L’immigrazione irregolare verso l’Italia è stata caratterizzata da un marcato aumento dei flussi su tutte le rotte marittime e terrestri. Dall’inizio dell’anno sono sbarcati sulle nostre coste circa 71.000 immigrati dalla rotta del Mediterraneo centrale e sono stati identificati circa 10.000 irregolari presenti sul territorio nazionale provenienti da altre rotte. Il nostro Paese, in linea con gli anni precedenti, continua a rivelarsi la principale porta d’ingresso e transito di migranti irregolari nell’Unione Europea. La gestione dei flussi di immigrati e la mitigazione del rischio comporta un’estensione del concetto di sicurezza nazionale anche alla coesione politico-sociale oltre che all’integrità territoriale e all’indipendenza politica.
Tale fenomeno, analizzato in una prospettiva olistica che ricomprende molteplici push e pull factors di lungo e medio-breve periodo, è altresì marcatamente agevolato da un attivismo criminale – di natura associativa o individuale – presente su tutte le rotte migratorie in grado di creare un ingente indotto economico che rende le relative attività di prevenzione e contrasto più ardue.
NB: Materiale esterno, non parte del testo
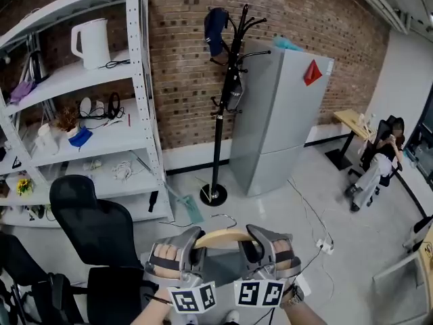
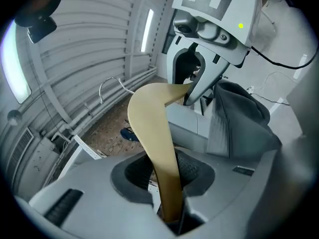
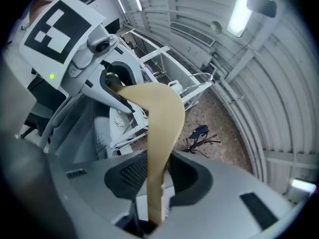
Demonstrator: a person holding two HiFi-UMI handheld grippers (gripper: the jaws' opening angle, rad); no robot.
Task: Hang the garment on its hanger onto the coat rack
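Carry step: your left gripper (image 1: pixel 196 241) and right gripper (image 1: pixel 252 242) each pinch one arm of the hanger (image 1: pixel 224 236), garment (image 2: pixel 239 121) draped beneath; next, approach the coat rack (image 1: pixel 226 93) ahead and raise the hook (image 2: pixel 107 86) over a free peg.

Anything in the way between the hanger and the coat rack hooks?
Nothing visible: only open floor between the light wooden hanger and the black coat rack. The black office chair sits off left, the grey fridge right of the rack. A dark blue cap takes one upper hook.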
L’ingresso incontrollato di migranti irregolari in Italia non è un problema solo in termini di incidenza sul tessuto sociale italiano ma, come spesso si è visto, anche in termini di sicurezza nazionale ed europea. L’ultimo in ordine di tempo a lanciare l’allarme in tal senso è stato il generale Pasquale Angelosanto, comandante dei Ros dei Carabinieri, nel corso del convegno tenutosi in Senato il 10 luglio sull’immigrazione irregolare.
L’ufficiale dell’Arma ha analizzato le minacce, evidenziando come “la sicurezza nazionale oggi deve fare i conti con organizzazioni criminali transnazionali, strutture complesse radicate in più Stati e composte da persone di diversa nazionalità che sfruttano le vittime costrette a prostituirsi, a delinquere, al lavoro nero“.
Pur non essendoci legami stabili e strutturali tra il traffico dei flussi irregolari e reti terroristiche di tipo jihadista, va evidenziato come diversi soggetti poi radicalizzatisi o anche addestrati militarmente siano transitati attraverso le rotte di migranti irregolari.
Ricordiamo qui solo i casi più eclatanti: il tunisino Anis Amri, l’attentatore di Berlino del 2016, è entrato a Lampedusa nel 2011; il cittadino somalo, legato alle organizzazioni terroristiche di Al-Shabaab, Mohsin Ibrahim Omar, fermato a Bari nel 2018 perché progettava un attentato nella Basilica di San Pietro a Roma, è giunto in modo irregolare in Italia nel 2016; lo yemenita Mohamed Fathe che nel 2019 ha accoltellato un militare davanti alla stazione centrale di Milano è giunto in modo irregolare in Italia dalla Libia nel 2017; il sudanese Abdallah Ahmed-Osman, autore del duplice omicidio nella cittadina francese di Romans-sur-Isère, è entrato in modo irregolare in Calabria nel 2016; il tunisino Brahim Aoussaoui autore della strage nella cattedrale di Nizza nel 2020 è entrato clandestinamente a Lampedusa nel 2020; i due gambiani, Sillah Osman e Alagie Touray, collegati al terrorismo islamista dell’ISIS, e che sono stati arrestati nel napoletano nel 2018, sono sbarcati nel 2017 in Sicilia.